Something seemed to shift in her hard exterior.
The smile she had when she laughed, all teeth and gums, was genuine for once as she dropped to her knees next to me.
“I don’t know, Wade. You seem to be surrounded by beautiful little fools.
Peaked early in life. And I’m positive Daisy calls him a brute at some point… ”
Peaked early in life. The comment didn’t sting as much as it used to, especially not when it came from her. I’d let her insult me if it meant she’d keep giving me the genuine side of herself. “Comparing yourself to Daisy Blunder Bunny? If only I were Gatsby instead.”
Ray’s smile slowly faded, a natural end to her fit of chuckles.
“I don’t know. I guess I could be Daisy.
I’m fickle, tough to please, and I’m so goddamn bored with my life.
” Hurt flickered across her face, contorting her features like it had when she’d walked into my office begging for an advance.
“I shouldn’t have said that. I love my mom and I’ll take care of her until the end, it’s just… it’s a lot sometimes.”
“I get that. It’s normal to feel that way.” The chill of the ice against my rear and legs was nothing when I had her to distract me. I wondered if it was seeping into her leggings, bringing her back to reality. “Tell me about her.”
She rolled her head against the wall of the rink as she turned to look at me. “About Mom? I mean, you already know she’s not well. Early-onset dementia. Things were easier when Dad was around to help, but he died almost three years ago. He was so good with her.”

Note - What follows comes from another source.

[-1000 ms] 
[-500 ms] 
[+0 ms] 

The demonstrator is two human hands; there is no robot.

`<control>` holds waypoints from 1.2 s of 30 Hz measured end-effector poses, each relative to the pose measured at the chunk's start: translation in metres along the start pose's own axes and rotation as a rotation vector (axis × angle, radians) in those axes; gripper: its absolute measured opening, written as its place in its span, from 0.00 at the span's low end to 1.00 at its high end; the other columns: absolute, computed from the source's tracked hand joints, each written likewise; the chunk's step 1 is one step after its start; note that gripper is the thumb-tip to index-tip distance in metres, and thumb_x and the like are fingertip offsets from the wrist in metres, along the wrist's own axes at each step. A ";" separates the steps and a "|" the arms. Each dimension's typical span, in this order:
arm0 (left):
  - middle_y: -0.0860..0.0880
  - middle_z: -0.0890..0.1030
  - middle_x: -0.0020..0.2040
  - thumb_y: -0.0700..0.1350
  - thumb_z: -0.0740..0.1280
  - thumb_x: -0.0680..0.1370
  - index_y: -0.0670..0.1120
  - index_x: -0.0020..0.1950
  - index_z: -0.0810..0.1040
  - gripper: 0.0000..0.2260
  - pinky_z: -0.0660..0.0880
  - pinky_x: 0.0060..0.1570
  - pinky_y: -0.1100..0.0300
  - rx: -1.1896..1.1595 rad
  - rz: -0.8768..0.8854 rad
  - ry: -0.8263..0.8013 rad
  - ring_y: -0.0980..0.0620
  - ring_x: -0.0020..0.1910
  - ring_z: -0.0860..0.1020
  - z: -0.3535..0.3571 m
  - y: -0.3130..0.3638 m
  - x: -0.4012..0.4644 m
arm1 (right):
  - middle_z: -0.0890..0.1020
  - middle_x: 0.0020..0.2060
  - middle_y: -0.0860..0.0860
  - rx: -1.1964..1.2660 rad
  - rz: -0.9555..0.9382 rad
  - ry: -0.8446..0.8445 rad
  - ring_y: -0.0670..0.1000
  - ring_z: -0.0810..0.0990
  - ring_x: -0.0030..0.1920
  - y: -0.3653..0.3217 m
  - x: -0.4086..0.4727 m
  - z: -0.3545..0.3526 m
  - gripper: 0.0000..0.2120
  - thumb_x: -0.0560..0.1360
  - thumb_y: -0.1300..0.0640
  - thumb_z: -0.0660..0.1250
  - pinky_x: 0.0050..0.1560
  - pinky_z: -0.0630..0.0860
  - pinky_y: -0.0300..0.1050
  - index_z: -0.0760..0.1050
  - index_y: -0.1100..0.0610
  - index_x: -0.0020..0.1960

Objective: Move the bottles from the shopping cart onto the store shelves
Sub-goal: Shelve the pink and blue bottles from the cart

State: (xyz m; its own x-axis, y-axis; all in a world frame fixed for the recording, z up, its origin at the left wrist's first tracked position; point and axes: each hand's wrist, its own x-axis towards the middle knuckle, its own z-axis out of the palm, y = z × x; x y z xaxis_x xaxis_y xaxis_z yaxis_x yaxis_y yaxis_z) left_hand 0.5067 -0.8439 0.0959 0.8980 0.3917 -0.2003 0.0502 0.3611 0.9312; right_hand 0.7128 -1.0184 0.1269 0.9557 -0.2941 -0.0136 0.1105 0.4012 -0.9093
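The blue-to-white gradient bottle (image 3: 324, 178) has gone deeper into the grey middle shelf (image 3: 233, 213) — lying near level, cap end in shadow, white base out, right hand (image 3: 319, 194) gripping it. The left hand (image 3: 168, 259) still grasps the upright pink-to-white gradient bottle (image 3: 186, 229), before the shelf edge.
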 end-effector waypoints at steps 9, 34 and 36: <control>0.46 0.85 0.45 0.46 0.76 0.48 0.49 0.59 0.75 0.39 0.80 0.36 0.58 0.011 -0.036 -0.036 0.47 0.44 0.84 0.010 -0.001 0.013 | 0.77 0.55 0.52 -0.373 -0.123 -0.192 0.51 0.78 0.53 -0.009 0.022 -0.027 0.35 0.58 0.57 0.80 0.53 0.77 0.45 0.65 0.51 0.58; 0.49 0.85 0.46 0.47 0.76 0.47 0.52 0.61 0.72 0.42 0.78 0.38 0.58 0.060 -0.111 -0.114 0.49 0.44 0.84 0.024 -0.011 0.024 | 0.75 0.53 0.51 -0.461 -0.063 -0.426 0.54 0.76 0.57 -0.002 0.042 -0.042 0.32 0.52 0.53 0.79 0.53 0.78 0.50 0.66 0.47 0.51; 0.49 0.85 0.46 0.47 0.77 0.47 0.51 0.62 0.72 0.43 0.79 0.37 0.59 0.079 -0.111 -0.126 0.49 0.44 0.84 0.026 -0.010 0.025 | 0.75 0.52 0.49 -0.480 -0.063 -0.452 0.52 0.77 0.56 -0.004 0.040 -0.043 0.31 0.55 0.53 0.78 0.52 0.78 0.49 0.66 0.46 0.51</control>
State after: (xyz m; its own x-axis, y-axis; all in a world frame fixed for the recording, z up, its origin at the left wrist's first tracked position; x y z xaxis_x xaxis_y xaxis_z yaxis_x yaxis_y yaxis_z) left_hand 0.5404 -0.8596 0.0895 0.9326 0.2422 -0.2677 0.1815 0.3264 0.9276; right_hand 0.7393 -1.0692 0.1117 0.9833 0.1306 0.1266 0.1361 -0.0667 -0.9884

This. This was the Ray I wanted to keep near me, the Ray I needed.
Sure, her serious demeanor was what had sold me, but she was real .
She wasn’t vapid and empty like the majority of girls I usually spent time with.
Selling a relationship with someone like Ray was believable at worst and perfect at best.
Maybe that was selfish of me but at least she was someone I’d actually enjoy being around for an extended period of time.
“Can I ask what happened? With your dad?”
She rolled her eyes as she dug the heel of her blade into the ice. “I highly doubt anyone’s going to ask you how my dad died, Wade.”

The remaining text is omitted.